Go over the entries below line by line, copying each one that contains the word "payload".

= Beginning of Section =

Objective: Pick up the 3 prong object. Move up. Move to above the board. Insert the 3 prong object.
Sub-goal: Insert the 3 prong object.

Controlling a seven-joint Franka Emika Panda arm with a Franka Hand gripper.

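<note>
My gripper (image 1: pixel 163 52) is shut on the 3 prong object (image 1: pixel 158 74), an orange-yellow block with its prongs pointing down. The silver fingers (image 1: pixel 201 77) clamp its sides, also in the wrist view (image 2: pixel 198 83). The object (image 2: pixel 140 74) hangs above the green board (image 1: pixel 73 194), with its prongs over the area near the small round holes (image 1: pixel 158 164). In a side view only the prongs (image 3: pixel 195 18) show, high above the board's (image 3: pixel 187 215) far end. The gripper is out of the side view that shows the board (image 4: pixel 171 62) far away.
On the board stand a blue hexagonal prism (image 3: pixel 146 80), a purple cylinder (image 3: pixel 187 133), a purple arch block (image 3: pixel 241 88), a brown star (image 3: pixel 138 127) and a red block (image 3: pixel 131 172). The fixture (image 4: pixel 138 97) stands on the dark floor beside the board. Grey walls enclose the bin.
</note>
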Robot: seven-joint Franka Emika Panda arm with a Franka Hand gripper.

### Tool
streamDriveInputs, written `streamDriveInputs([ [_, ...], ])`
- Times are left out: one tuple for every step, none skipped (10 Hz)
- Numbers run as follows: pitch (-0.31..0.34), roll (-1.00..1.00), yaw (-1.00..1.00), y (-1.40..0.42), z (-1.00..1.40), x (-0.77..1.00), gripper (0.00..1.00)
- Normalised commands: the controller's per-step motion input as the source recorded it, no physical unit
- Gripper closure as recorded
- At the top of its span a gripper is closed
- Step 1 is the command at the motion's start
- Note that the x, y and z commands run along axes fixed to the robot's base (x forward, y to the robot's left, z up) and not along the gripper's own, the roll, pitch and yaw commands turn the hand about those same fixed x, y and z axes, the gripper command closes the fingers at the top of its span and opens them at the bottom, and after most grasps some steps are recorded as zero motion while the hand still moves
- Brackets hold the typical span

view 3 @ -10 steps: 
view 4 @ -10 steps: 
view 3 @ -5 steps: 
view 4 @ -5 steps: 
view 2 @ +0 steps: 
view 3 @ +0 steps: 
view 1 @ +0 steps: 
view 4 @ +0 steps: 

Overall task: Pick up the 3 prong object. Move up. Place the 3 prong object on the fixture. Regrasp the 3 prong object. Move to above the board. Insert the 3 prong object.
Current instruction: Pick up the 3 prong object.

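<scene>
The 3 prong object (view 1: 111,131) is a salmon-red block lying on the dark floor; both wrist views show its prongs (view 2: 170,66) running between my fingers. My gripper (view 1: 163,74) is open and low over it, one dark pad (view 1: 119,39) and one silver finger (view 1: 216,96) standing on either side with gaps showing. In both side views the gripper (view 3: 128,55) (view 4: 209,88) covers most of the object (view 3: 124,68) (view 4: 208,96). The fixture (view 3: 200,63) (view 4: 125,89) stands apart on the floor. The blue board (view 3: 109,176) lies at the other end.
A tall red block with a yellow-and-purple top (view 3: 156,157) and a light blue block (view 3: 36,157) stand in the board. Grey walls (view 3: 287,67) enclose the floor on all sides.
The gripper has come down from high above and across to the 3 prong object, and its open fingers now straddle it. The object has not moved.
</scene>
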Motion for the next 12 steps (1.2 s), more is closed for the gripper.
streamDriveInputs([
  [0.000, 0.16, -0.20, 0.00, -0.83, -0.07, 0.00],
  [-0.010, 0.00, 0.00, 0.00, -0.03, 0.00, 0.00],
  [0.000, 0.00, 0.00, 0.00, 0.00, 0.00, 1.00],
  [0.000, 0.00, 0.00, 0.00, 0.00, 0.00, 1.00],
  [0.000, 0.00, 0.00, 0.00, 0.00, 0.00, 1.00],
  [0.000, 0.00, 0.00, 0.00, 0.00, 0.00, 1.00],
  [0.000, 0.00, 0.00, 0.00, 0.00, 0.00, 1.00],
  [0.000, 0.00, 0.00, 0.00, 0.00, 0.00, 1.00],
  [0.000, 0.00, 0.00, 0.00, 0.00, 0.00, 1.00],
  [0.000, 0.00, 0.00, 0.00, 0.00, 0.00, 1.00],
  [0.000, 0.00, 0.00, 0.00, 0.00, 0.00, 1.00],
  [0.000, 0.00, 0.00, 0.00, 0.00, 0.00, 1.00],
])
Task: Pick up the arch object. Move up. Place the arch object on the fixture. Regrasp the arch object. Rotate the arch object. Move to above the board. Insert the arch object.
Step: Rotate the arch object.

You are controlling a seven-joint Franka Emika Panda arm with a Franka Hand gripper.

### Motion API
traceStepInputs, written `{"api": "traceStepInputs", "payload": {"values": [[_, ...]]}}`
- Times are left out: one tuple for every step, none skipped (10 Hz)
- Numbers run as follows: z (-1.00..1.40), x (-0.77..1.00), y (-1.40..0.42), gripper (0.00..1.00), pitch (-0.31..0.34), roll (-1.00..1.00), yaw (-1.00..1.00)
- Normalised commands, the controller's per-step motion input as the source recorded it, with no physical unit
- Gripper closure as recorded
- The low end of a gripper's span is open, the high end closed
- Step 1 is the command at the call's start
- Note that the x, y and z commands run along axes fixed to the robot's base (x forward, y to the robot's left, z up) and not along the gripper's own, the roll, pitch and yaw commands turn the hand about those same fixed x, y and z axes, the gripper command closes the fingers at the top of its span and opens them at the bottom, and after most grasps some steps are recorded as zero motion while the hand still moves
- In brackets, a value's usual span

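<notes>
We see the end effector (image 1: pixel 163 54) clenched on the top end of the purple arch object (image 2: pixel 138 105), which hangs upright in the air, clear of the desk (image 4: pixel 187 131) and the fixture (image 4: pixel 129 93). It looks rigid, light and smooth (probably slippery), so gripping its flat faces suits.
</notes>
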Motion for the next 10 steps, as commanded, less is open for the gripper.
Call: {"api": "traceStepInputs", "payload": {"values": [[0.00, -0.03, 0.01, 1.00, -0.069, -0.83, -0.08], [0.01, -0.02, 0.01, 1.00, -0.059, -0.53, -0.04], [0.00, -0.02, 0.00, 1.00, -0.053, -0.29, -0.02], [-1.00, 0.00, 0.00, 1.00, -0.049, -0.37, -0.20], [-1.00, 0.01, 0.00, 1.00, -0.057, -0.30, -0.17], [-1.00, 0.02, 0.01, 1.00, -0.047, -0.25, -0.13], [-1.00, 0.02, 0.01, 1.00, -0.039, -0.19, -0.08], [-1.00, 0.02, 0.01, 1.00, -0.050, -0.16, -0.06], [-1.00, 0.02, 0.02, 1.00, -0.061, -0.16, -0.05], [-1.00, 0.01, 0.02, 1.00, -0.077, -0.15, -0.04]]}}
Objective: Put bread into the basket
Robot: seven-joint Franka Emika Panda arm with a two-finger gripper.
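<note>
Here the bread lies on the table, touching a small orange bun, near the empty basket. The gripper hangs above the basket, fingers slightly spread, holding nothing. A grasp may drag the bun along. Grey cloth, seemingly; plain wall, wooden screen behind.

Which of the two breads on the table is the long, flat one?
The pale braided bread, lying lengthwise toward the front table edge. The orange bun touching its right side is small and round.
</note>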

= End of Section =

*Exercise answer*.
traceStepInputs, written `{"api": "traceStepInputs", "payload": {"values": [[_, ...]]}}`
Call: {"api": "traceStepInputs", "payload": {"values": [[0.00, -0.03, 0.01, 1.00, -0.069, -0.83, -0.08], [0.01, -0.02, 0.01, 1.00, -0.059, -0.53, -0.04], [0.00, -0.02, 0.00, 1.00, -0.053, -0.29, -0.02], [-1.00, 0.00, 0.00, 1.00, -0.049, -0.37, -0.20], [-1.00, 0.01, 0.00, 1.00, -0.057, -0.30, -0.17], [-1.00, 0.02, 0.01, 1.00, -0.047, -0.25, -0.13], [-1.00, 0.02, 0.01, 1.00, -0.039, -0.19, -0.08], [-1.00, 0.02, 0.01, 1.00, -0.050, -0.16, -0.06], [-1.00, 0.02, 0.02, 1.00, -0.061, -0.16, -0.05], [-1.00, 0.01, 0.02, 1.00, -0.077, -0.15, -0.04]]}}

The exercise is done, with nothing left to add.